* **Exercise objective**: Nothing in the listing should differ in your copy; retype it all exactly.

++++

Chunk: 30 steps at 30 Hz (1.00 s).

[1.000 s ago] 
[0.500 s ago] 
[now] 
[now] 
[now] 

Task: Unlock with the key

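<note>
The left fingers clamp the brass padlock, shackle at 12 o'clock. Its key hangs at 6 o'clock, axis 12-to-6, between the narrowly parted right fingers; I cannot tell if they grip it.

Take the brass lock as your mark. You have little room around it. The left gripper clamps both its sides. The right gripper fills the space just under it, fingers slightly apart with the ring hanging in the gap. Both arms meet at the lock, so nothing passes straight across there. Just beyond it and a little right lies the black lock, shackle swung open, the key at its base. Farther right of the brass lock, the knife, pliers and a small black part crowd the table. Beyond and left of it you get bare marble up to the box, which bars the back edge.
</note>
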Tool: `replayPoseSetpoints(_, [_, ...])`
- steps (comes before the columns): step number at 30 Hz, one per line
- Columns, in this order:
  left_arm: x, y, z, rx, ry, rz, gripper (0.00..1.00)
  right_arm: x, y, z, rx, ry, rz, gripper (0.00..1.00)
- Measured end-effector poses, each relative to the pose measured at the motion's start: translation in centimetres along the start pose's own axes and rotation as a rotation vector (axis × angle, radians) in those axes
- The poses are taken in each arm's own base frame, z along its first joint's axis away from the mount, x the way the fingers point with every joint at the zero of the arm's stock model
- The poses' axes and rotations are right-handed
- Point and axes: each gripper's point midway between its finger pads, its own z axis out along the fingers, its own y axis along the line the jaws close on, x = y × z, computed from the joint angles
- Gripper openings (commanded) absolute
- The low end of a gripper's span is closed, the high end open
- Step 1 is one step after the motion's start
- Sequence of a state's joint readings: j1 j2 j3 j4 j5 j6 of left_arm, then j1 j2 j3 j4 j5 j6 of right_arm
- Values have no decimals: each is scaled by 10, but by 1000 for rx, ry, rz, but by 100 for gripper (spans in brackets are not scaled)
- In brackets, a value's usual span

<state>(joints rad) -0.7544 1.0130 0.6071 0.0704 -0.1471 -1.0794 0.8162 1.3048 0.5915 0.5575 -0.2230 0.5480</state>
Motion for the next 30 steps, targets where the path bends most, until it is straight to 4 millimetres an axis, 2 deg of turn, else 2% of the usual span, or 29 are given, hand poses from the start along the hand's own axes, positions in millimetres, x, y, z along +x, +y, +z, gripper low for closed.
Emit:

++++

* **Task response**:
Chunk: 30 steps at 30 Hz (1.00 s).

[1.000 s ago] 
[0.500 s ago] 
[now] 
[now] 
[now] 

Task: Unlock with the key

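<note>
The left fingers clamp the brass padlock, shackle at 12 o'clock. Its key hangs at 6 o'clock, axis 12-to-6, between the narrowly parted right fingers; I cannot tell if they grip it.

Take the brass lock as your mark. You have little room around it. The left gripper clamps both its sides. The right gripper fills the space just under it, fingers slightly apart with the ring hanging in the gap. Both arms meet at the lock, so nothing passes straight across there. Just beyond it and a little right lies the black lock, shackle swung open, the key at its base. Farther right of the brass lock, the knife, pliers and a small black part crowd the table. Beyond and left of it you get bare marble up to the box, which bars the back edge.
</note>
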Tool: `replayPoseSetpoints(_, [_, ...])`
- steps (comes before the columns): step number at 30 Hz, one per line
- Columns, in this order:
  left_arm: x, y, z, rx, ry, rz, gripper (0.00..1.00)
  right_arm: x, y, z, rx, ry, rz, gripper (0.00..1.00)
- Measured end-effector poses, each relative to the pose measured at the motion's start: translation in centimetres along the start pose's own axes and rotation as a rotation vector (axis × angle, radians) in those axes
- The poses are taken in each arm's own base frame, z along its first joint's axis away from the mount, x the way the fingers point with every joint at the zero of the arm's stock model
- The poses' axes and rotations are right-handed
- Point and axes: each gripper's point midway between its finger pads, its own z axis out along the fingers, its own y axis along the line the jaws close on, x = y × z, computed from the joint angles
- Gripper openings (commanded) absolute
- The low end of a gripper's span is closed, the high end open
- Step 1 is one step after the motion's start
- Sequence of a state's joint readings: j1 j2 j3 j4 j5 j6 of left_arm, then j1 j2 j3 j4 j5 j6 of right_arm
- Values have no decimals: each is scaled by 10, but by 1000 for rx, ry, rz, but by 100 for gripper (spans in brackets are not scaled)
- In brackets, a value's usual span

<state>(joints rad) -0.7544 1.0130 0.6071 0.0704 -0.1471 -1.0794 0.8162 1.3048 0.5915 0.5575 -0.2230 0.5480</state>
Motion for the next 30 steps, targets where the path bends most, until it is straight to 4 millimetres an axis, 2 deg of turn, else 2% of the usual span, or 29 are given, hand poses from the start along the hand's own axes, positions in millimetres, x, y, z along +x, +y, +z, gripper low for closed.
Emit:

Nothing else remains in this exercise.